■ Your objective: Print the data exactly as written, but leave out each picture.

■ Data extract:

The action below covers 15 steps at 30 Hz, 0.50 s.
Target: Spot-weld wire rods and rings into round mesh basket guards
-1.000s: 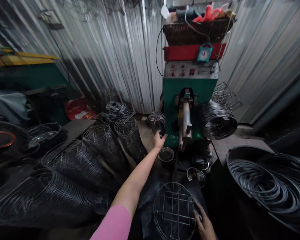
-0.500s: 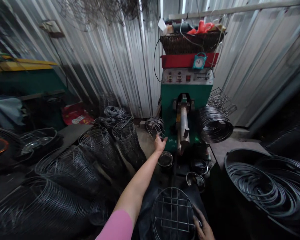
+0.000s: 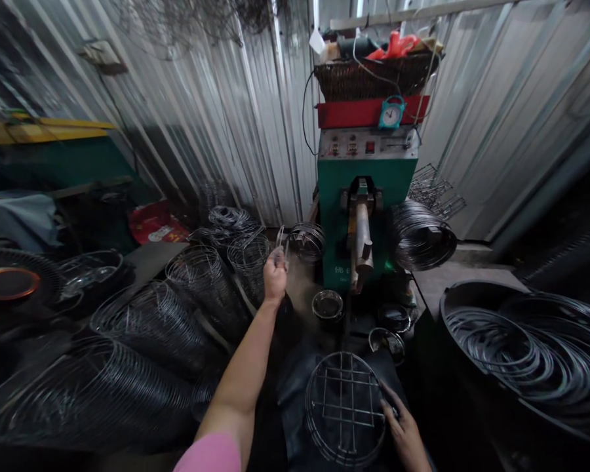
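Observation:
My left hand [image 3: 275, 276] is raised in front of me, its fingers pinched on a thin wire piece [image 3: 281, 241] that sticks up from them. It is just left of a small stack of wire rings [image 3: 305, 240] beside the green machine [image 3: 364, 196]. My right hand [image 3: 404, 429] is low at the bottom edge, gripping the right rim of a round wire grid [image 3: 345, 405] that lies on dark cloth on my lap.
Long stacks of wire rings [image 3: 142, 328] fill the left side. A black tub of wire hoops [image 3: 521, 354] stands at the right. Small metal bowls [image 3: 327, 304] sit below the machine's metal arm [image 3: 362, 242]. Corrugated metal walls close the back.
My left hand has pulled back and left from the ring stack by the machine, now pinching a wire piece. The right hand stays on the grid.

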Each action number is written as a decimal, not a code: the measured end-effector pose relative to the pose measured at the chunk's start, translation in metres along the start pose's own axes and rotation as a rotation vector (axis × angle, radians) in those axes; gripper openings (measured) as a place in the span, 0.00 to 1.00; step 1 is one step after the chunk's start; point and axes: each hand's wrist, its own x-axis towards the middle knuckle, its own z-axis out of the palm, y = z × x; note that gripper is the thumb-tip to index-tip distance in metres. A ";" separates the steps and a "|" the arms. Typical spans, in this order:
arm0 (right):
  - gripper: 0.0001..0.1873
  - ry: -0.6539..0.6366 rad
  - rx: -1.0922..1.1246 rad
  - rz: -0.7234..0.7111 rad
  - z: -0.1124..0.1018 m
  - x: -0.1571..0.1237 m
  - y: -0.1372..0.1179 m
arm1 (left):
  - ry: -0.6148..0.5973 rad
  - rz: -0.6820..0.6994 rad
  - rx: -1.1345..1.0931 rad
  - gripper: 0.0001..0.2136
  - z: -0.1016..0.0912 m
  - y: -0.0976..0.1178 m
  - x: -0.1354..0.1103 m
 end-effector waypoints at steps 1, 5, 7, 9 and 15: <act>0.28 0.007 0.020 0.020 -0.002 -0.001 -0.005 | -0.002 -0.048 -0.128 0.10 -0.009 0.003 -0.014; 0.30 0.157 0.054 0.052 -0.011 -0.005 -0.038 | -0.134 -0.312 -0.415 0.10 -0.025 0.006 -0.083; 0.29 0.209 0.023 0.029 -0.012 -0.005 -0.062 | -0.215 -0.518 -0.549 0.10 -0.022 0.003 -0.118; 0.27 0.187 0.000 -0.027 -0.008 -0.006 -0.085 | -0.274 -0.693 -0.602 0.11 -0.013 -0.002 -0.148; 0.21 0.242 0.038 -0.119 0.017 -0.017 -0.118 | -0.414 -0.844 -0.489 0.12 0.000 -0.007 -0.205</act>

■ Solution to the problem:
The action below covers 15 steps at 30 Hz, 0.50 s.
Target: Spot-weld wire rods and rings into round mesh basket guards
-1.000s: 
-0.500s: 
+0.000s: 
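Observation:
My left hand [image 3: 275, 276] is raised in front of me, its fingers pinched on a thin wire piece [image 3: 281, 241] that sticks up from them. It is just left of a small stack of wire rings [image 3: 305, 240] beside the green machine [image 3: 364, 196]. My right hand [image 3: 404, 429] is low at the bottom edge, gripping the right rim of a round wire grid [image 3: 345, 405] that lies on dark cloth on my lap.
Long stacks of wire rings [image 3: 142, 328] fill the left side. A black tub of wire hoops [image 3: 521, 354] stands at the right. Small metal bowls [image 3: 327, 304] sit below the machine's metal arm [image 3: 362, 242]. Corrugated metal walls close the back.
My left hand has pulled back and left from the ring stack by the machine, now pinching a wire piece. The right hand stays on the grid.
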
Each action number is written as a decimal, not a code: the measured end-effector pose relative to the pose measured at the chunk's start, translation in metres along the start pose's own axes and rotation as a rotation vector (axis × angle, radians) in those axes; gripper openings (measured) as a place in the span, 0.00 to 1.00; step 1 is one step after the chunk's start; point and axes: each hand's wrist, its own x-axis towards the middle knuckle, its own z-axis out of the palm, y = z × x; note that gripper is the thumb-tip to index-tip distance in metres. A ";" separates the steps and a "|" the arms. Typical spans, in this order:
arm0 (right):
  - gripper: 0.0001..0.1873
  - ry: -0.6539..0.6366 rad
  - rx: -1.0922..1.1246 rad
  - rz: -0.7234..0.7111 rad
  - z: -0.1124..0.1018 m
  - x: -0.1571..0.1237 m
  - y: -0.1372..0.1179 m
arm1 (left):
  - ry: -0.6148..0.5973 rad
  - rz: -0.6820..0.6994 rad
  - rx: -1.1345..1.0931 rad
  - gripper: 0.0001..0.2136
  - z: -0.1016..0.0912 m
  - y: -0.0976..0.1178 m
  - x: -0.1354..0.1103 m
 end-effector waypoints at steps 1, 5, 7, 9 and 15: <act>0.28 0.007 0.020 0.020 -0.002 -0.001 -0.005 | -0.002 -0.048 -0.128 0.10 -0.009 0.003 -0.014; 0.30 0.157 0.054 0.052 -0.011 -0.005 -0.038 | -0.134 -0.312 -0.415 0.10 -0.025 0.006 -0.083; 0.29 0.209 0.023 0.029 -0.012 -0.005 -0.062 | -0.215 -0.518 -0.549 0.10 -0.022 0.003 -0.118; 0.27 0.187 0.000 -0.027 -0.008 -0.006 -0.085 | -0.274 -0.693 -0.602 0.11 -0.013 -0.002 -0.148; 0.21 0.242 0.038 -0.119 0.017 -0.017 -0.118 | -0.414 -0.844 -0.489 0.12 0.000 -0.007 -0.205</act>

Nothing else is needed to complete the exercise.